Desde que tomou posse na SHVFS, Zangke – que, no início de sua carreira, foi persona non grata do governo chinês – deu um novo arcabouço para o ensino de cinema na universidade. “Quero que ensinemos a técnica e a teoria do cinema, mas não apenas isso”, ele diz. “Quero que nossos alunos aprendam o contexto do cinema, a história do cinema, o idioma do cinema.”

“É verdade que o grande público prefere os arrasa-quarteirões e os filmes de ação, nos cinemas, diz a produtora Margaret Wu, que desenvolve projetos audiovisuais em Xangai e Los Angeles. “Mas o consumo não se dá apenas nos cinemas. As plataformas de streaming estão crescendo imensamente, e são os canais para todo tipo de conteúdo, muito mais diversificado.”

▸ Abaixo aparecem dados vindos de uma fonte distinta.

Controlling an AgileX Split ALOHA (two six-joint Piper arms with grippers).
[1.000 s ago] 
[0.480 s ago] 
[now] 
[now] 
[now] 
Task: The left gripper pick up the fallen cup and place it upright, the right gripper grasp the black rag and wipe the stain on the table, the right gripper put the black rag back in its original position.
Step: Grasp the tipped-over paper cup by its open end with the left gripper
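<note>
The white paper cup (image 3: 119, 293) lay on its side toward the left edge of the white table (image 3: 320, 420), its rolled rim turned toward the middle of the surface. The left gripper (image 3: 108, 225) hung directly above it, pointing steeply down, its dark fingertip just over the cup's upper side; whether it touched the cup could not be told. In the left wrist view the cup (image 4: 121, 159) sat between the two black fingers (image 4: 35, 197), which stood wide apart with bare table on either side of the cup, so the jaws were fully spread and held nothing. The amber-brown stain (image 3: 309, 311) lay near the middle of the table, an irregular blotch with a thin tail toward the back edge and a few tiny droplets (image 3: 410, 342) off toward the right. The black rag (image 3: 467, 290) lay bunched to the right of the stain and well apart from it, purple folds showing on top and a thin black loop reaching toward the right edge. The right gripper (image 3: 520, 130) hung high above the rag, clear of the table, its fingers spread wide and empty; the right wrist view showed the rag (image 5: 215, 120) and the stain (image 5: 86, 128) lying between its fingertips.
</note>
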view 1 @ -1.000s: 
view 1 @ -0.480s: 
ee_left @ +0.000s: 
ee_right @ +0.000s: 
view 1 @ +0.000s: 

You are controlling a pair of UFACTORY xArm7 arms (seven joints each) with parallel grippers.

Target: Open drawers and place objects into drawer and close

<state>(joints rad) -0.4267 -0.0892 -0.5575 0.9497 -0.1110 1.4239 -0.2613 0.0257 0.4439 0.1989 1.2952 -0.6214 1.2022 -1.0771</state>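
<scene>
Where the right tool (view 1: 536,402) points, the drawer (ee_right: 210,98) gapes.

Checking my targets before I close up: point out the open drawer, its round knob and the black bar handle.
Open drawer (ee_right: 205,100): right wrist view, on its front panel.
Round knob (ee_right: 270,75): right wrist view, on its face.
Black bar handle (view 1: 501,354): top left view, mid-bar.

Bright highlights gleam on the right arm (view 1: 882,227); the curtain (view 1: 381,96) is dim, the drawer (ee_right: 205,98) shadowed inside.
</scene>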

“Acredito muito em plataformas alternativas na China”, diz Wang Qing Feng, Gerente-Geral de Estratégia para Cinema da iQiy, uma das maiores plataformas de conteúdo audiovisual online do mundo, com mais de 500 milhões de usuários mensais. “Temos o cuidado de diversificar nosso conteúdo – em 2014 começamos a lançar filmes em cinemas, para complementar nosso portfólio. Mas creio que ainda não exploramos todas as possibilidades das plataformas online.”

Em 2011 o primeiro lançamento online da iQiy foi Transformers: O Lado Oculto da Lua, então um acordo inédito com um grande estúdio estrangeiro, a Paramount. Desde então, a iQiy tem sido uma das empresas mais ativas em grandes festivais, de Busan a Veneza, adquirindo direitos de filmes de todos os gêneros, e criando parcerias com, entre outros, a Netflix. Às vésperas do festival de Xangai, a iQiy (que é baseada em Beijing) anunciou o fechamento de um acordo com Chen Kaige, um dos maiores diretores do cinema chinês (Adeus Minha Concubina, Terra Amarela), para a produção de sua primeira série The Eight.

“A essência da plataforma online é a diversidade”, diz Wang. “É onde podemos servir todos os mercados. Ainda não exploramos todo o potencial do mercado chinês.”

Público, e dinheiro, para consumir todos os tipos de produção, não faltam.